WCP3747

Letter (WCP3747.3655)

[1]1

Waldron Edge, Duppas Hill, Croydon.

July 20th. 1878

Dear Flower2

I merely write to give you my address, in order that you may be able to send me the paper on Crania3 &c. you were so good as to promise me.

I see in the last Anthrop[ological]. Journal a valuable paper on the "Motu4" of New Guinea, with such statements as p. 672. "The Motu belong to the great Malayo Polynesian family"— and p. 473. "The hair is of a peculiarly frizzly[sic] nature"—

Yours faithfully | Alfred R. Wallace [signature]

Prof. Flower

[2] [A sketch of an upside-down whale, similar in shape to a sperm whale, appears at the top of an otherwise empty second page].

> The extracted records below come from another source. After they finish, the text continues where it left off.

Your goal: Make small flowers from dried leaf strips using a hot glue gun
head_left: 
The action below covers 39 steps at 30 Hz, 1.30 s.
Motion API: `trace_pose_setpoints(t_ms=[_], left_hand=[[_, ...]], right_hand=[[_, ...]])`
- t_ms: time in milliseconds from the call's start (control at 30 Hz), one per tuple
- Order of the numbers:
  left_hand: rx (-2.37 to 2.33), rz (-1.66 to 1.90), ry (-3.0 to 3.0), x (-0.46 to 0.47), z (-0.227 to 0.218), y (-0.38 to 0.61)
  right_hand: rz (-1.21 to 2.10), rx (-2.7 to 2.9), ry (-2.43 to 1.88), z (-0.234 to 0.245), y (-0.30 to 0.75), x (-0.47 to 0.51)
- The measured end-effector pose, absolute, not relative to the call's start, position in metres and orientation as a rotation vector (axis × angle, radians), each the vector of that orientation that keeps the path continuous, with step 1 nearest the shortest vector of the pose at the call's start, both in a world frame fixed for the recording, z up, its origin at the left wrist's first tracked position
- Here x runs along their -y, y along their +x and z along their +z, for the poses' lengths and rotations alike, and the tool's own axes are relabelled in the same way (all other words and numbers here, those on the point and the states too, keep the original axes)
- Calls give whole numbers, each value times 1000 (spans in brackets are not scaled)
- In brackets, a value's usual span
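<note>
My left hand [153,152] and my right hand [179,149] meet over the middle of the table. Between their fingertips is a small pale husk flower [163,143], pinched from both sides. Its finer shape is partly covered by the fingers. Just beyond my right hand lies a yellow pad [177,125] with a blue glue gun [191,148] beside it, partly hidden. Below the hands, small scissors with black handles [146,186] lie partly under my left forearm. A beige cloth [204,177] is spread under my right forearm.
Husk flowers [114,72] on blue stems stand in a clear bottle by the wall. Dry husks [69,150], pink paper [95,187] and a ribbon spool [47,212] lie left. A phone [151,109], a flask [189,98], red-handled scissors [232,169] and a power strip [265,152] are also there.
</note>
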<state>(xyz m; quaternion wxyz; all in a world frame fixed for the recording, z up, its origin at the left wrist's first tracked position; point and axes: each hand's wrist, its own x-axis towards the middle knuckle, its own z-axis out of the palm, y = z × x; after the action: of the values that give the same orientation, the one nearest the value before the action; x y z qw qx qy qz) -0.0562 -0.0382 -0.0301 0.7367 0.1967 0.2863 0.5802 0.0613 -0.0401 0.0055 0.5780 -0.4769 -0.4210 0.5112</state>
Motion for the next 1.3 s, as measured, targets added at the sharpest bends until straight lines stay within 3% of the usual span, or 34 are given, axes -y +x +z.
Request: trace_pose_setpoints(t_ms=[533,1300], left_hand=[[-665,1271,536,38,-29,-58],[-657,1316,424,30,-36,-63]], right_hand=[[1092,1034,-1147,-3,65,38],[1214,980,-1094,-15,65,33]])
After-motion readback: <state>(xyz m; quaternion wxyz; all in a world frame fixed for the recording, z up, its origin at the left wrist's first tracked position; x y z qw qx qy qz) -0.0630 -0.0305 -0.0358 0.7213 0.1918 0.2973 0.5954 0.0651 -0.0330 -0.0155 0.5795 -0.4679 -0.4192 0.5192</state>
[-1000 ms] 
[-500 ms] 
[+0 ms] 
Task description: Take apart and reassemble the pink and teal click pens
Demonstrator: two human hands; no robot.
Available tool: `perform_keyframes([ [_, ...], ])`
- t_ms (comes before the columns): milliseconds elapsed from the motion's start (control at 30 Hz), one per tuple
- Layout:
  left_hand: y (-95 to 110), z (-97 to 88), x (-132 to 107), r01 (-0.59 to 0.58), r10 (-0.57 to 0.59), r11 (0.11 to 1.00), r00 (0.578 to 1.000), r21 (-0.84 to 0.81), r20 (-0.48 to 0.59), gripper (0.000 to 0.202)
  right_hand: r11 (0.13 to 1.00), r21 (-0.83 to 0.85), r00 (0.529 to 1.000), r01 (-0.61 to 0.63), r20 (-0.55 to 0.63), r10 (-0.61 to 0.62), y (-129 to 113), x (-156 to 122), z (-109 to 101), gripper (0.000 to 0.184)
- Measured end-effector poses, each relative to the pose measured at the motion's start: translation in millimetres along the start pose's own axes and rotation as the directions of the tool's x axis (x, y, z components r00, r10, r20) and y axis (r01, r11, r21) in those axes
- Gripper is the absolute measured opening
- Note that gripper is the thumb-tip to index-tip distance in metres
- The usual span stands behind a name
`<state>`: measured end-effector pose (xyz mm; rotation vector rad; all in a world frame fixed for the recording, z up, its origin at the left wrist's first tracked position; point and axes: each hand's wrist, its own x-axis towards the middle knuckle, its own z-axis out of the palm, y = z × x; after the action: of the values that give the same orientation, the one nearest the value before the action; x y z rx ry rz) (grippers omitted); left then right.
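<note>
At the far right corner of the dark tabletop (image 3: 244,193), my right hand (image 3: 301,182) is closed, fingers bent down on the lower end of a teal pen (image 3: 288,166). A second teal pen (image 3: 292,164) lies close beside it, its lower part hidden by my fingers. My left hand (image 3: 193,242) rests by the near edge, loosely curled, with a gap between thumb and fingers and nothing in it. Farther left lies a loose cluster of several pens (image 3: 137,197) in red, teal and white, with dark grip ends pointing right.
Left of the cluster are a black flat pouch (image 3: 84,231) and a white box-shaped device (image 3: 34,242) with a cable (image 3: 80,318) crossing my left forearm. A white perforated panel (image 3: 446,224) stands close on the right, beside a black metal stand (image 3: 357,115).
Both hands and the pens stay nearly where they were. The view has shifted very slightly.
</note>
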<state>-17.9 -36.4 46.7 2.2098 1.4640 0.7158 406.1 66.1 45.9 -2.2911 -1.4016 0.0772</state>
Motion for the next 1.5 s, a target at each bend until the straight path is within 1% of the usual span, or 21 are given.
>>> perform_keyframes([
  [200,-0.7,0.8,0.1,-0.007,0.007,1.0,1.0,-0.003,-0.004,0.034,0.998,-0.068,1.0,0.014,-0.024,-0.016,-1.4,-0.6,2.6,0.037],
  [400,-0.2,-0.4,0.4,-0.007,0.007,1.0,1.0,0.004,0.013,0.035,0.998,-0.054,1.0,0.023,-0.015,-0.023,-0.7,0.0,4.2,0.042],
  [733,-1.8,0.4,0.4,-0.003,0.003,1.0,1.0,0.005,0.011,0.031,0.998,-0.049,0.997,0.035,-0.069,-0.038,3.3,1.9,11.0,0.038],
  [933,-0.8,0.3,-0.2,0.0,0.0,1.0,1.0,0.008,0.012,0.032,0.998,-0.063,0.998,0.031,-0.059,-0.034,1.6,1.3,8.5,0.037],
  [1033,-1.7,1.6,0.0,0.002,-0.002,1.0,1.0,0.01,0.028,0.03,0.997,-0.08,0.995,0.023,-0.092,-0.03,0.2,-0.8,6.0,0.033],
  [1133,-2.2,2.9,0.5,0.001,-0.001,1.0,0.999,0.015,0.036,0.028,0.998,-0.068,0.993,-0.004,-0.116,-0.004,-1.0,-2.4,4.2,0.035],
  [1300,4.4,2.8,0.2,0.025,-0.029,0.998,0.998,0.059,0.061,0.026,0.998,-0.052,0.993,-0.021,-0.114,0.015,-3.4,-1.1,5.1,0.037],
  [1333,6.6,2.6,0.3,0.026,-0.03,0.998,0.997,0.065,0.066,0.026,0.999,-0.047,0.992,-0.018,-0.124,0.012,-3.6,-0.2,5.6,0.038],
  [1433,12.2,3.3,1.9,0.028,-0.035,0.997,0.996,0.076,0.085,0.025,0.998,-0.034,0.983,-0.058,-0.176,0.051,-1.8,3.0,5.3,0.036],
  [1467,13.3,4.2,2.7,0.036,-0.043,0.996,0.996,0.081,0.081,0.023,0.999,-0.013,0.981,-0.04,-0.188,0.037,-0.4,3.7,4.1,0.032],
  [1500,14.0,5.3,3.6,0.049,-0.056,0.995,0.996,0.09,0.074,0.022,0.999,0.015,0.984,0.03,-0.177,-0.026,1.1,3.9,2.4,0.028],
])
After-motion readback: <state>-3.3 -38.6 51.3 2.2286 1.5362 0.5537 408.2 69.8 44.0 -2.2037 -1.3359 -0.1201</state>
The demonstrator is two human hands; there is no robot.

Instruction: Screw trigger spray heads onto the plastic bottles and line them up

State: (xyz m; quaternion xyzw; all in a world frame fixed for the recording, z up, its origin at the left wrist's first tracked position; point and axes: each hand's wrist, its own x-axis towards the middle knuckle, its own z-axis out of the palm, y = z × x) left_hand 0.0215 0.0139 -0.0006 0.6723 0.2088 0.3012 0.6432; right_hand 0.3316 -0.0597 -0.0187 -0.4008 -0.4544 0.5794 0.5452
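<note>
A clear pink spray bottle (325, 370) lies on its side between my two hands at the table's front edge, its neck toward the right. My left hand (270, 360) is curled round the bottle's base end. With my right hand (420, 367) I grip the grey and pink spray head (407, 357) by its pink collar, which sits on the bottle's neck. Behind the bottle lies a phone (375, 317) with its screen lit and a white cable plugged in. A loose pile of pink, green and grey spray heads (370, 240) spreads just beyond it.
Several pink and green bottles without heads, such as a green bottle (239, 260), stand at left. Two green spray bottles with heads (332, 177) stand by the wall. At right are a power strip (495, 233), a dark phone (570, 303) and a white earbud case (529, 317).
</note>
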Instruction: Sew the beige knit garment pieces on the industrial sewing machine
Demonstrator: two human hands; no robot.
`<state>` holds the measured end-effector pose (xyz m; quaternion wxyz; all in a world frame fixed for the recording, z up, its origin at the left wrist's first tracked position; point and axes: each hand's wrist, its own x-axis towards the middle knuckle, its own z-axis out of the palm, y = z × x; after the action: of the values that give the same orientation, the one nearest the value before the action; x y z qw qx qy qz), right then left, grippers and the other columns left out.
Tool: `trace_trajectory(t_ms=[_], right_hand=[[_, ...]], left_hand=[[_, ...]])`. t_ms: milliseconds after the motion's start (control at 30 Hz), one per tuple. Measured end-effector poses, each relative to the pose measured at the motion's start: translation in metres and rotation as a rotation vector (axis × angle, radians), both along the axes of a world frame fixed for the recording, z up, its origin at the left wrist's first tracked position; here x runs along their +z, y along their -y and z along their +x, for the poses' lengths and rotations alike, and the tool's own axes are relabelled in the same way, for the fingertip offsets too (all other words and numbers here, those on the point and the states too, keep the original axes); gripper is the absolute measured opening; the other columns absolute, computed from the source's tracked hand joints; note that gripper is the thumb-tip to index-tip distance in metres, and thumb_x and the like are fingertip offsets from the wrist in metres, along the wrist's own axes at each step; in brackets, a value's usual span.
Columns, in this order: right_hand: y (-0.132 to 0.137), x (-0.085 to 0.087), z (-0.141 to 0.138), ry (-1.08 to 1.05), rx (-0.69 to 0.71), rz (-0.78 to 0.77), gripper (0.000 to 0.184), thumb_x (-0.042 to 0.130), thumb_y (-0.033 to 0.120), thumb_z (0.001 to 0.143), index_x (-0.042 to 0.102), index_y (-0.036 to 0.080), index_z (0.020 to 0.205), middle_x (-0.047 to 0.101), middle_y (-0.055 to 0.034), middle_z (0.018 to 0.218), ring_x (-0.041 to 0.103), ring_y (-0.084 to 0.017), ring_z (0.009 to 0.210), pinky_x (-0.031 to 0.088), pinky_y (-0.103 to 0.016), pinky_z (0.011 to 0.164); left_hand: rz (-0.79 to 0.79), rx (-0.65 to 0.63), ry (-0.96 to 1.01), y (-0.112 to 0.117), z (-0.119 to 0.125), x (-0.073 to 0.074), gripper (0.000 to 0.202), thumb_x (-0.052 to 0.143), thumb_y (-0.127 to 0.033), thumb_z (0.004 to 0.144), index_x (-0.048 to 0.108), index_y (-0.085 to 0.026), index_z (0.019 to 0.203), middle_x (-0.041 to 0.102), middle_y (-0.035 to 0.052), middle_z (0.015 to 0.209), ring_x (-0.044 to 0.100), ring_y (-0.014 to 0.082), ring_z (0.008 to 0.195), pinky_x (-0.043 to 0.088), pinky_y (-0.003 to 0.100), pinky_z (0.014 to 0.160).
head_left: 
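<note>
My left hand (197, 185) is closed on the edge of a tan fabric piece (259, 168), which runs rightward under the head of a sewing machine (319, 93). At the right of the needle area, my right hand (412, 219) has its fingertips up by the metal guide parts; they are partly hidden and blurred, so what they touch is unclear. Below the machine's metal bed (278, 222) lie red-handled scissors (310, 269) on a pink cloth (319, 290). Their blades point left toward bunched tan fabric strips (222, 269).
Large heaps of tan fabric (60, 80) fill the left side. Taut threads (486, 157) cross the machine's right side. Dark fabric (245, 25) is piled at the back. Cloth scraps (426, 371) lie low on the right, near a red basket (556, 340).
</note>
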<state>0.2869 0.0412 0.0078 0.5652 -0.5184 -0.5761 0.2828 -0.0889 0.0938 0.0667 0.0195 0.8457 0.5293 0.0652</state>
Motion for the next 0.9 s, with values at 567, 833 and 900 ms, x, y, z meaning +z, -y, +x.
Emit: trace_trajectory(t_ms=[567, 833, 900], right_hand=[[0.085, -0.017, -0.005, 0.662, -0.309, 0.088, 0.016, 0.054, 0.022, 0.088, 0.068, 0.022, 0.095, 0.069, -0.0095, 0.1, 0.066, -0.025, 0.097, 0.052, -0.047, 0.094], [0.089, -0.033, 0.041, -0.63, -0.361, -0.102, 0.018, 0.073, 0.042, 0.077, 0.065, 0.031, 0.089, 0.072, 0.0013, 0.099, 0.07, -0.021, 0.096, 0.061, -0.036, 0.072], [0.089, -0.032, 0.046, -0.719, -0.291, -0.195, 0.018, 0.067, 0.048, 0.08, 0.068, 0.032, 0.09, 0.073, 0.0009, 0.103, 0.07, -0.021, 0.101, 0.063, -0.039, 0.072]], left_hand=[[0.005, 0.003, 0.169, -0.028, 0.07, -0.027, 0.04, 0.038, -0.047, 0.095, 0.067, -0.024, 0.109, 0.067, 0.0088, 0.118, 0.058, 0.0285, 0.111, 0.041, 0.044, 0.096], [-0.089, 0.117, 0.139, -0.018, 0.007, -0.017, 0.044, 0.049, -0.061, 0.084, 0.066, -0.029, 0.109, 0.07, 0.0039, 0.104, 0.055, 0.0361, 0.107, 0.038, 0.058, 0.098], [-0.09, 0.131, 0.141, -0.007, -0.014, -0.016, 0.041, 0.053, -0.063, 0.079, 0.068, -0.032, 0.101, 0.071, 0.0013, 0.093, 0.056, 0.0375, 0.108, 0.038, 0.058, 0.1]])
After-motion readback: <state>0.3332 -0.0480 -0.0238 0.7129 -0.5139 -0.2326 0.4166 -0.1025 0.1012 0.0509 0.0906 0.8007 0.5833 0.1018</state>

"STW", while handwritten, is printed instead of in ARW’s usual cursive script, indicating that this was likely a later annotation.
Comparative anatomist and surgeon Sir William Henry Flower, KCB, FRCS, FRS (1831 — 1899).
A leading contemporary authority on mammals, Flower was particularly studied in the primate brain. Flower accepted evolution, and supported T. H. Huxley ("Darwin’s Bulldog") in contradicting Richard Owen’s claim that the human brain contained structures present in no other mammal, which could have excluded them from a genus within the primates and contradicted human evolutionary theory.
"Motu" can refer to either the aboriginal people living at the southern coast of Papua New Guinea, or to their language (varieties of which are also called Hiri Motu or Police Motu).